2. Definitions and Relationship to Other Documents
Capitalized terms used in this Security Policy have the meanings set out in the Terms of Service, including Company, Platform, Customer, Organization, Instructor, Learner, End User, Content, Personal Data, Controller, Processor, and Subprocessor. Where the Company acts as a Processor, security obligations are further described in the DPA and will prevail to the extent of any conflict regarding Processor obligations.
3. Security Program Overview
The Company maintains an information security program designed to protect the confidentiality, integrity, and availability of the Platform and data processed in connection with the Platform. The scope of the security program covers all systems, networks, and data involved in providing the Platform, including risk assessment, access controls, encryption, monitoring, incident response, and employee security awareness, and may evolve over time as the Platform changes. The Company may use administrative, technical, and physical safeguards proportionate to risk.

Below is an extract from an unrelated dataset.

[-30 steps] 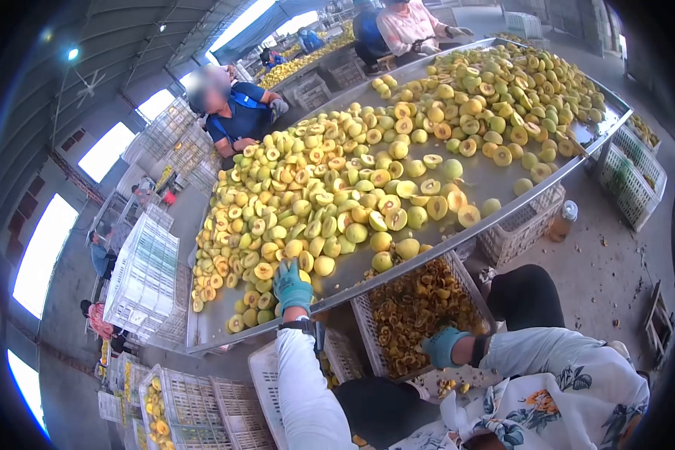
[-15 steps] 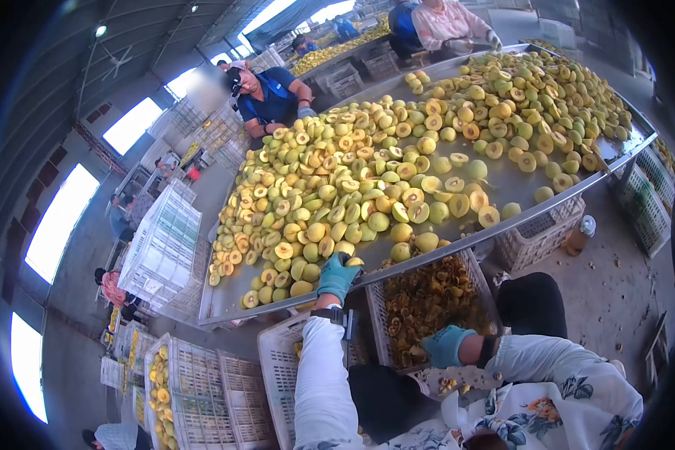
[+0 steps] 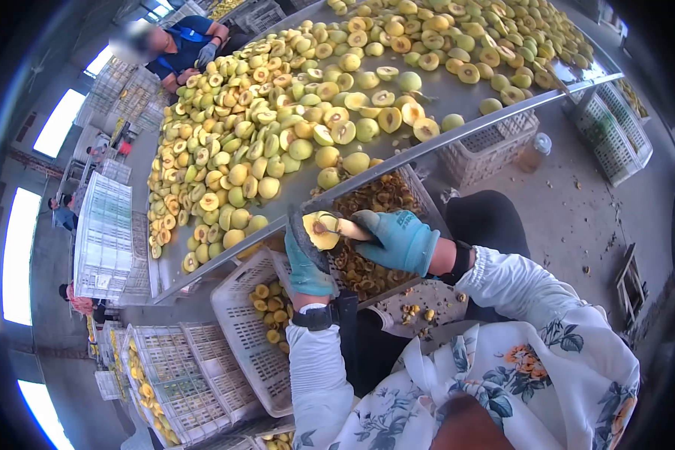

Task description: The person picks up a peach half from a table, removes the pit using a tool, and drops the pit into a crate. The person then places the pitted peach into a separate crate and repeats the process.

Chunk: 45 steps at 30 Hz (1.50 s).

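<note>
My left hand point(image 3: 307, 262), in a teal glove with dark fingers, is closed around a halved yellow peach-like fruit point(image 3: 321, 229), cut face showing. My right hand point(image 3: 405, 241), gloved alike, grips a tool with a pale wooden handle point(image 3: 352, 229). The tool's working end meets the cut face of the fruit; its exact shape is too small to make out. Both hands are above a crate point(image 3: 433, 210) of brown-yellow pits and scraps, just off the edge of a metal table point(image 3: 292, 201) heaped with halved fruit point(image 3: 255, 142).
A white crate point(image 3: 236, 330) holding fruit halves stands at my lower left, with stacked crates point(image 3: 195, 375) beyond it. To the right are another crate point(image 3: 487, 150), a bottle point(image 3: 534, 154) and a small wooden stool point(image 3: 631, 285). Across the table sits a co-worker point(image 3: 184, 49).
My left hand has come back from the table's edge with a fruit half. My right hand has risen from over the scrap crate to meet it with the tool. The view has tilted down.
</note>
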Each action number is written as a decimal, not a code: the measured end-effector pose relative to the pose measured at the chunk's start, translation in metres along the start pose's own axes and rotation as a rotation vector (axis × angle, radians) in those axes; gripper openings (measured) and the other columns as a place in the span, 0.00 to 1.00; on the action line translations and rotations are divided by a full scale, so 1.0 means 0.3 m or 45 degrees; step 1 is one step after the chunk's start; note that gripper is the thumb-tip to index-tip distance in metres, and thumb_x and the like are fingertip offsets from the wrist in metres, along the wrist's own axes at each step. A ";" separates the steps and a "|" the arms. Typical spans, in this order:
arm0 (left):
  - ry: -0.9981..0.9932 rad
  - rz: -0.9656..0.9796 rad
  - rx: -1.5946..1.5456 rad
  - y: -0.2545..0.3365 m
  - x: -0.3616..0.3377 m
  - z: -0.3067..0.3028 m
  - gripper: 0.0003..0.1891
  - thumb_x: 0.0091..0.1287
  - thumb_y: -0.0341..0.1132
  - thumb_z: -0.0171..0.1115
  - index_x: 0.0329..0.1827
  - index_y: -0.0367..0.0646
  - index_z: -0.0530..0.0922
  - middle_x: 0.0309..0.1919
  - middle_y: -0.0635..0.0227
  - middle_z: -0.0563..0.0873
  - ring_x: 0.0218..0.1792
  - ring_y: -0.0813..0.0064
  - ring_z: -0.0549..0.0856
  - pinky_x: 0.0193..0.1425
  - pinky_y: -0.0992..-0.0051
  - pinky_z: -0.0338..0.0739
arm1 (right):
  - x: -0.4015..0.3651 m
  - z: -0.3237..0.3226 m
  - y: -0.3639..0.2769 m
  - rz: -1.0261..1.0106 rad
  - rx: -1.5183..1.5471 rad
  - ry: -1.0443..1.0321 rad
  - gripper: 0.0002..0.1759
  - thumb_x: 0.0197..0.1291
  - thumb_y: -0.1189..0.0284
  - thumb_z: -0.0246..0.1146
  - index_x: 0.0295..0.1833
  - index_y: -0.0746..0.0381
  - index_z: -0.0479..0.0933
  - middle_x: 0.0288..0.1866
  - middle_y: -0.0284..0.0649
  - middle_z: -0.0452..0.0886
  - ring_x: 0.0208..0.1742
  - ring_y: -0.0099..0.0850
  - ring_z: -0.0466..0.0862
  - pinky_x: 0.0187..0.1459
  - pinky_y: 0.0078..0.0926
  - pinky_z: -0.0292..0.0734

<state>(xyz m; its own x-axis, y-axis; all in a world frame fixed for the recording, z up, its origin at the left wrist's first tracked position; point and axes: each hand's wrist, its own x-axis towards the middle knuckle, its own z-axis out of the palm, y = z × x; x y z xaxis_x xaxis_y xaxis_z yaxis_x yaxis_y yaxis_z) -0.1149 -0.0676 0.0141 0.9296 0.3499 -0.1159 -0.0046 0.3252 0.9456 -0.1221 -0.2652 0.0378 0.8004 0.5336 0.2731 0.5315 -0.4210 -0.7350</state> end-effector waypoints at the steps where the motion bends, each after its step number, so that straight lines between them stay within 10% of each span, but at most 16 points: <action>1: -0.078 -0.021 0.032 0.009 -0.013 0.007 0.26 0.76 0.53 0.41 0.45 0.38 0.79 0.36 0.64 0.84 0.35 0.71 0.83 0.40 0.74 0.79 | 0.002 0.006 0.006 0.012 -0.046 -0.009 0.20 0.56 0.64 0.63 0.51 0.63 0.70 0.36 0.51 0.82 0.37 0.51 0.82 0.38 0.46 0.77; 18: -0.264 0.222 0.308 0.042 -0.043 0.034 0.26 0.76 0.49 0.43 0.43 0.31 0.81 0.33 0.58 0.86 0.33 0.67 0.84 0.42 0.73 0.80 | 0.003 0.026 -0.026 0.189 -0.172 -0.275 0.16 0.58 0.65 0.62 0.45 0.62 0.68 0.32 0.49 0.81 0.35 0.50 0.83 0.38 0.46 0.77; 22: -0.252 0.885 1.208 0.014 -0.038 -0.015 0.21 0.74 0.46 0.47 0.48 0.33 0.79 0.35 0.61 0.86 0.37 0.70 0.84 0.46 0.71 0.78 | -0.015 0.052 -0.033 0.273 -0.022 -0.333 0.17 0.57 0.67 0.62 0.48 0.62 0.69 0.34 0.51 0.81 0.37 0.52 0.82 0.39 0.46 0.75; 26: -0.457 0.762 1.189 0.020 -0.046 -0.037 0.23 0.68 0.31 0.59 0.64 0.34 0.67 0.44 0.55 0.85 0.42 0.64 0.84 0.50 0.65 0.78 | -0.028 0.073 -0.033 0.333 0.098 -0.388 0.18 0.57 0.67 0.62 0.50 0.64 0.70 0.35 0.53 0.81 0.40 0.53 0.81 0.41 0.45 0.75; 30: -0.177 1.432 1.599 0.028 -0.042 0.004 0.18 0.71 0.32 0.55 0.61 0.33 0.70 0.42 0.57 0.84 0.41 0.66 0.84 0.49 0.67 0.79 | -0.025 0.095 -0.014 0.376 0.215 -0.292 0.20 0.56 0.66 0.63 0.51 0.65 0.71 0.38 0.55 0.81 0.42 0.53 0.81 0.43 0.44 0.75; 31: -0.218 0.843 0.922 -0.005 -0.009 0.003 0.15 0.75 0.37 0.50 0.53 0.33 0.75 0.40 0.59 0.84 0.38 0.70 0.83 0.46 0.73 0.79 | -0.020 0.092 -0.015 0.403 0.208 -0.311 0.21 0.55 0.66 0.63 0.52 0.65 0.71 0.38 0.55 0.81 0.42 0.52 0.82 0.42 0.43 0.75; 35: -0.177 0.245 0.307 0.005 -0.068 0.074 0.22 0.78 0.46 0.41 0.46 0.35 0.78 0.38 0.63 0.84 0.36 0.73 0.83 0.42 0.76 0.79 | -0.008 0.117 0.002 0.423 0.389 -0.264 0.22 0.54 0.67 0.64 0.53 0.66 0.73 0.36 0.49 0.82 0.37 0.46 0.83 0.39 0.38 0.77; 42: -0.283 0.140 -0.078 0.010 -0.122 0.032 0.20 0.75 0.40 0.49 0.61 0.35 0.66 0.50 0.62 0.79 0.49 0.71 0.81 0.55 0.73 0.77 | 0.009 0.077 0.000 0.732 1.238 -0.596 0.21 0.54 0.70 0.63 0.53 0.65 0.74 0.25 0.33 0.77 0.17 0.22 0.75 0.18 0.20 0.71; 45: -0.329 0.265 0.111 -0.004 -0.140 -0.004 0.25 0.70 0.35 0.56 0.66 0.35 0.60 0.57 0.61 0.75 0.55 0.70 0.79 0.60 0.72 0.75 | -0.002 0.201 0.063 0.172 0.790 -0.388 0.23 0.53 0.70 0.63 0.56 0.62 0.73 0.35 0.43 0.81 0.29 0.33 0.82 0.31 0.32 0.78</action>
<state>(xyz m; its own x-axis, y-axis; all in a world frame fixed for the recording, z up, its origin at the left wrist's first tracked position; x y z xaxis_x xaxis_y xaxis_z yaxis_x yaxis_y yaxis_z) -0.1544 -0.0816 0.0174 0.9747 0.1632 0.1527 -0.1829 0.1898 0.9646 -0.1293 -0.2293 -0.0137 0.6868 0.7260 0.0352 0.1039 -0.0501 -0.9933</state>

4. Access Control and Authentication
The Company applies access control principles intended to limit access to systems and data to authorized personnel based on role and necessity. Authentication methods include email and password, with multi-factor authentication (MFA) available for all accounts. The Company may maintain logs and monitoring to support security investigations and to detect unauthorized access.
5. Encryption, Backups, and Resilience
The Company may use encryption in transit for communications between clients and the Platform. The Company uses encryption at rest (AES-256) for stored data, with key management handled through cloud provider key management services. Backups are performed daily and retained for 30 days. The Company may maintain backup and recovery processes intended to support restoration following certain types of incidents, but the Company does not guarantee that all data can be recovered in all circumstances.
6. Vulnerability Reporting and Responsible Disclosure
The Company may provide a vulnerability reporting channel for security researchers and Customers to report suspected vulnerabilities. Vulnerability reports may be submitted to heretohelp@openmirai.com. The Company encourages responsible disclosure; reports submitted in good faith will not result in legal action against the reporter. The Company will acknowledge receipt within 5 business days and provide an initial assessment within 30 days. Reports should include sufficient detail to enable investigation, and reporters must avoid actions that could compromise data, service availability, or privacy. The Company may coordinate disclosure timelines where appropriate and may decline to engage where reports are incomplete or involve prohibited testing.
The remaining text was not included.